IBMStreams / streamsx.json

Toolkit for working with JSON in SPL applications.
http://ibmstreams.github.io/streamsx.json/
Other
3 stars 19 forks source link

Request: Optional dropping of '.0' for round floats/decimals in tupleToJSON #107

Closed bmel closed 4 years ago

bmel commented 6 years ago

Summary

Requesting approval to add an option for dropping the trailing .0 in round floats/decimals, when formatting tuples to JSON. Example: 77.0 vs 77.

Details

Background

In Streams Designer (SD), the user type 'Number' is used for integer and decimal numbers. This simplifies the product usage, and users don't need to know or decide which exact number type to use for numeric data. Under the hood, SD uses the SPL type float64 (and possibly, at some point, decimal128), in order to accommodate even the largest integers or decimals.

Until now, SD has been turning tuples into JSON by string concatenation and value formatting using straight SPL. SD could not use the JSON toolkit, for it did not afford it the required key naming flexibility. Using SPL’s number formatting, round numbers come out without a trailing .0, even though they are always of type float64 in the SPL code as generated by SD.

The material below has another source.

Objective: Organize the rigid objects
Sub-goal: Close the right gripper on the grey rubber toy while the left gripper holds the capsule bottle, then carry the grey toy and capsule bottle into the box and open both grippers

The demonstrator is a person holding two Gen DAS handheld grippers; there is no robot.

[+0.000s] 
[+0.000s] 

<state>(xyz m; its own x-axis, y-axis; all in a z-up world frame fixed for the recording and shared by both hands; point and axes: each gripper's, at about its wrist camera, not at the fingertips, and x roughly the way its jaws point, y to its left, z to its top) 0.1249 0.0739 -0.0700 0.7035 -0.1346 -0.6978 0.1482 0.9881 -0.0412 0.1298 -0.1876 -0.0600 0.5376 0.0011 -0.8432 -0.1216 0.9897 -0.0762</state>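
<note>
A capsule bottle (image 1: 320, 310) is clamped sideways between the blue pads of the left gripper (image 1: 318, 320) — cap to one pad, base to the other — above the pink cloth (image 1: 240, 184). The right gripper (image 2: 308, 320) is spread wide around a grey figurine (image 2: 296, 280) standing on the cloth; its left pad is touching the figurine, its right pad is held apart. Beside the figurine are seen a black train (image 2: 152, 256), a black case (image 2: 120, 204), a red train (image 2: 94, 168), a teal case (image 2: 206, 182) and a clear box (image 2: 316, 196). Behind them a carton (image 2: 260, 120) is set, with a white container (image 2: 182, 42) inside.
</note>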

Now, for reasons of performance and "DRY", SD is going to use the JSON toolkit for converting tuples to JSON. To this end, the optional mapping parameter 'keysToReplace' is currently being added to the 'tupleToJSON' function, in a github fork.

Problem

When using the JSON toolkit, even round decimals come out with the dot notation. Example: 7 -> 7.0 This is confusing and looks wrong for when the numbers are conceptually integers.

Request

Asking for green light to present round float/decimal numbers in JSON formatting without a trailing .0. SD-requested enhancements in this toolkit have so far been implemented by @leongor . I'm now taking over this role, and so am seeking consensus for me to go ahead and implement this option and create a PR.

ddebrunner commented 6 years ago

I'd be concerned about performance of conversion for the typical case where one doesn't care about the JSON representation.

It seems more this is a SD issue, if a integer representation is required then use SPL int64, not a floating point?

ddebrunner commented 6 years ago

Didn't mean to close the issue.

leongor commented 6 years ago

This issue is about native functions formatting to Json, not the operator. Additional parameter is proposed to allow numbers to be formatted not depending only on their type, but also on their value.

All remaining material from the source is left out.